= ACTIVITY =
Every line below needs to be reproduced exactly.

┌────────

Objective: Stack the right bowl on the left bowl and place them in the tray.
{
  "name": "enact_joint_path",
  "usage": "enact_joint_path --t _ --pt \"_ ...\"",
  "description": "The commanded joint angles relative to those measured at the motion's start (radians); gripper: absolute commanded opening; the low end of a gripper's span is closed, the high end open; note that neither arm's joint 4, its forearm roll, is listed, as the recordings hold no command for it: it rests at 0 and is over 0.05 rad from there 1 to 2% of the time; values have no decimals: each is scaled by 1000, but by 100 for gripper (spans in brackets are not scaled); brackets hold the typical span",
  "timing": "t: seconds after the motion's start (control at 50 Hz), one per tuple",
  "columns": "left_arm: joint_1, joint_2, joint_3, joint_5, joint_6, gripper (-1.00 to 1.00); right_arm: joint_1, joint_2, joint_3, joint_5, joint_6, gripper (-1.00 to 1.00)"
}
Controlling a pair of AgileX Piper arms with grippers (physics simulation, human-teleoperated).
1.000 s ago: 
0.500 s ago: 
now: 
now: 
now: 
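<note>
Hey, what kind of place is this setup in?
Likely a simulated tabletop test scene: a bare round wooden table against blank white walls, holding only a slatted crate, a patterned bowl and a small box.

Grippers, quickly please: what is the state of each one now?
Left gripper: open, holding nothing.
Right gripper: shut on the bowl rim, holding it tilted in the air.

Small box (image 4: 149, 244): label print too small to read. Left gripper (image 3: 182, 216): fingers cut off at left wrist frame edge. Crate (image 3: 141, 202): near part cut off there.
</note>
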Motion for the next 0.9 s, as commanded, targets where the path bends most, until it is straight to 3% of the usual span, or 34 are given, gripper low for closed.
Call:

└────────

= ANSWER BOX =
Objective: Stack the right bowl on the left bowl and place them in the tray.
{
  "name": "enact_joint_path",
  "usage": "enact_joint_path --t _ --pt \"_ ...\"",
  "description": "The commanded joint angles relative to those measured at the motion's start (radians); gripper: absolute commanded opening; the low end of a gripper's span is closed, the high end open; note that neither arm's joint 4, its forearm roll, is listed, as the recordings hold no command for it: it rests at 0 and is over 0.05 rad from there 1 to 2% of the time; values have no decimals: each is scaled by 1000, but by 100 for gripper (spans in brackets are not scaled); brackets hold the typical span",
  "timing": "t: seconds after the motion's start (control at 50 Hz), one per tuple",
  "columns": "left_arm: joint_1, joint_2, joint_3, joint_5, joint_6, gripper (-1.00 to 1.00); right_arm: joint_1, joint_2, joint_3, joint_5, joint_6, gripper (-1.00 to 1.00)"
}
Controlling a pair of AgileX Piper arms with grippers (physics simulation, human-teleoperated).
1.000 s ago: 
0.500 s ago: 
now: 
now: 
now: 
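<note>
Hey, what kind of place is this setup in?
Likely a simulated tabletop test scene: a bare round wooden table against blank white walls, holding only a slatted crate, a patterned bowl and a small box.

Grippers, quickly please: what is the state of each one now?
Left gripper: open, holding nothing.
Right gripper: shut on the bowl rim, holding it tilted in the air.

Small box (image 4: 149, 244): label print too small to read. Left gripper (image 3: 182, 216): fingers cut off at left wrist frame edge. Crate (image 3: 141, 202): near part cut off there.
</note>
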Motion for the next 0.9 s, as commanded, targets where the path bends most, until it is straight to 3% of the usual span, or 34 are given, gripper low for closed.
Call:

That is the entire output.